* _Records supplied_:
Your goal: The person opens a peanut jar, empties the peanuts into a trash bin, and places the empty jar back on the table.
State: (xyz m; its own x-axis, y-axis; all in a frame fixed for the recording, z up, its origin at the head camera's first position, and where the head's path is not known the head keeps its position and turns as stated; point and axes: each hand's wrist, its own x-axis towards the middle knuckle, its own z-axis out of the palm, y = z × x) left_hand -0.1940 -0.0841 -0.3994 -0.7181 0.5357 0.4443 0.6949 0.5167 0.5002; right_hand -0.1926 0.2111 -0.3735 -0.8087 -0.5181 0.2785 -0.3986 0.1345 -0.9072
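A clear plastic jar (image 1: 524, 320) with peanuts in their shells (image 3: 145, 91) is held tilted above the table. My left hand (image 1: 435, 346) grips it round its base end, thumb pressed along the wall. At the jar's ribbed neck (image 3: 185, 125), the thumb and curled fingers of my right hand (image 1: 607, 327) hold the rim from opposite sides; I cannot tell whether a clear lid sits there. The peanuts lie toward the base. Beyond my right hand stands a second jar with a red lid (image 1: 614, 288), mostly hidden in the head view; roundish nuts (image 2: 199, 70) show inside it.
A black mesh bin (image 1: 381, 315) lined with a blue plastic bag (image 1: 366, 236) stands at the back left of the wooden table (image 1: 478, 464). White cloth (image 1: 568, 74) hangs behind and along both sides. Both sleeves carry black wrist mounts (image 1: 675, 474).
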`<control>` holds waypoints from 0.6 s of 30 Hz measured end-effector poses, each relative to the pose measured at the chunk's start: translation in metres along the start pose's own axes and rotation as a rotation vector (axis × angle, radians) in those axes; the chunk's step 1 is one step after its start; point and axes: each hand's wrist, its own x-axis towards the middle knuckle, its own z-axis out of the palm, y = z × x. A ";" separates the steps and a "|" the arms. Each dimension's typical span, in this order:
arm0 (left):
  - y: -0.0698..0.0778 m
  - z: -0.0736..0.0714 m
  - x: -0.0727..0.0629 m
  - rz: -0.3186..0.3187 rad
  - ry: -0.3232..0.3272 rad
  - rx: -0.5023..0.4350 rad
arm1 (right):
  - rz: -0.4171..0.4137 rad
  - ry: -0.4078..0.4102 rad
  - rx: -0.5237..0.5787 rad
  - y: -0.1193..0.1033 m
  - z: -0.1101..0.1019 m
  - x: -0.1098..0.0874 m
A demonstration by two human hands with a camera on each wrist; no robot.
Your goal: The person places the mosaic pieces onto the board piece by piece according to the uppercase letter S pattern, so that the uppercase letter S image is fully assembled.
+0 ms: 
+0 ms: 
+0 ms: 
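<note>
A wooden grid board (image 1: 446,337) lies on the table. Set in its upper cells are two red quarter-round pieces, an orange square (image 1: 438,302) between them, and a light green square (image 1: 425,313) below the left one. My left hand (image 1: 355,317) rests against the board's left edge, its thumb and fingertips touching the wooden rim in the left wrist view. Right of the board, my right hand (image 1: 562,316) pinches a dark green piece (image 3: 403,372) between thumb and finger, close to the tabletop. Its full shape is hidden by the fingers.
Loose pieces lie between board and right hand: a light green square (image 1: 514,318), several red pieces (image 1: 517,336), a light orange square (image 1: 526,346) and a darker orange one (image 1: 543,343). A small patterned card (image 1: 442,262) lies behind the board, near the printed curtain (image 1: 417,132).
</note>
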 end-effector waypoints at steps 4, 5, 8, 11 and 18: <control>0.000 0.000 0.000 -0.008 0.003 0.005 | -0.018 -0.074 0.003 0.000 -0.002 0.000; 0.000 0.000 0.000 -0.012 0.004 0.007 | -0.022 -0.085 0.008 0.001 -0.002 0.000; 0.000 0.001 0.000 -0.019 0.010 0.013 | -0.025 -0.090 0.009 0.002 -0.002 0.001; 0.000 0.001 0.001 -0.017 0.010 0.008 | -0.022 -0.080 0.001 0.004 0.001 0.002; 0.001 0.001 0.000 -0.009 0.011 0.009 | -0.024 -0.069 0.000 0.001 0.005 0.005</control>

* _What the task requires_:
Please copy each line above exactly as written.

* _Task solution_:
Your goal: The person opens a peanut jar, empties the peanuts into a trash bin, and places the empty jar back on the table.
State: (xyz m; its own x-axis, y-axis; all in a frame fixed for the recording, z up, its origin at the head camera's first position, and where the head's path is not known the head keeps its position and turns as stated; point and axes: each hand's wrist, its own x-axis towards the middle knuckle, its own z-axis out of the palm, y = z × x) left_hand -0.1940 -0.0841 -0.3994 -0.7181 0.5357 0.4443 0.6949 0.5167 0.5002; right_hand -0.1926 0.2111 -0.3735 -0.8087 -0.5181 0.2785 -0.3986 0.1345 -0.9072
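A clear plastic jar (image 1: 524, 320) with peanuts in their shells (image 3: 145, 91) is held tilted above the table. My left hand (image 1: 435, 346) grips it round its base end, thumb pressed along the wall. At the jar's ribbed neck (image 3: 185, 125), the thumb and curled fingers of my right hand (image 1: 607, 327) hold the rim from opposite sides; I cannot tell whether a clear lid sits there. The peanuts lie toward the base. Beyond my right hand stands a second jar with a red lid (image 1: 614, 288), mostly hidden in the head view; roundish nuts (image 2: 199, 70) show inside it.
A black mesh bin (image 1: 381, 315) lined with a blue plastic bag (image 1: 366, 236) stands at the back left of the wooden table (image 1: 478, 464). White cloth (image 1: 568, 74) hangs behind and along both sides. Both sleeves carry black wrist mounts (image 1: 675, 474).
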`<control>` holds waypoints from 0.6 s of 30 Hz measured end-effector poses, each relative to the pose measured at the chunk's start: translation in metres along the start pose's own axes and rotation as a rotation vector (axis × angle, radians) in those axes; the chunk's step 1 is one step after its start; point and axes: each hand's wrist, its own x-axis towards the middle knuckle, its own z-axis out of the palm, y = z × x. A ";" separates the steps and a "|" the arms. Each dimension's typical span, in this order:
arm0 (left):
  - y: -0.0698..0.0778 m
  - z: -0.0736..0.0714 m
  - x: -0.0727..0.0629 m
  - rz: -0.3186..0.3187 rad
  - ry: -0.3232..0.3272 rad
  - rx: -0.5023..0.4350 rad
arm1 (right):
  - rz: -0.4171..0.4137 rad
  - ry: -0.4078..0.4102 rad
  - rx: -0.5237..0.5787 rad
  - y: -0.1193..0.1033 m
  - z: -0.1101..0.1019 m
  - x: -0.1098..0.0874 m
A demonstration by two human hands with a camera on each wrist; no robot.
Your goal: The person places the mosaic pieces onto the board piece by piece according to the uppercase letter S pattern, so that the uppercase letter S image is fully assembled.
+0 ms: 
+0 ms: 
+0 ms: 
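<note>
A wooden grid board (image 1: 446,337) lies on the table. Set in its upper cells are two red quarter-round pieces, an orange square (image 1: 438,302) between them, and a light green square (image 1: 425,313) below the left one. My left hand (image 1: 355,317) rests against the board's left edge, its thumb and fingertips touching the wooden rim in the left wrist view. Right of the board, my right hand (image 1: 562,316) pinches a dark green piece (image 3: 403,372) between thumb and finger, close to the tabletop. Its full shape is hidden by the fingers.
Loose pieces lie between board and right hand: a light green square (image 1: 514,318), several red pieces (image 1: 517,336), a light orange square (image 1: 526,346) and a darker orange one (image 1: 543,343). A small patterned card (image 1: 442,262) lies behind the board, near the printed curtain (image 1: 417,132).
</note>
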 end-effector waypoints at steps 4, 5, 8, 11 and 18: <control>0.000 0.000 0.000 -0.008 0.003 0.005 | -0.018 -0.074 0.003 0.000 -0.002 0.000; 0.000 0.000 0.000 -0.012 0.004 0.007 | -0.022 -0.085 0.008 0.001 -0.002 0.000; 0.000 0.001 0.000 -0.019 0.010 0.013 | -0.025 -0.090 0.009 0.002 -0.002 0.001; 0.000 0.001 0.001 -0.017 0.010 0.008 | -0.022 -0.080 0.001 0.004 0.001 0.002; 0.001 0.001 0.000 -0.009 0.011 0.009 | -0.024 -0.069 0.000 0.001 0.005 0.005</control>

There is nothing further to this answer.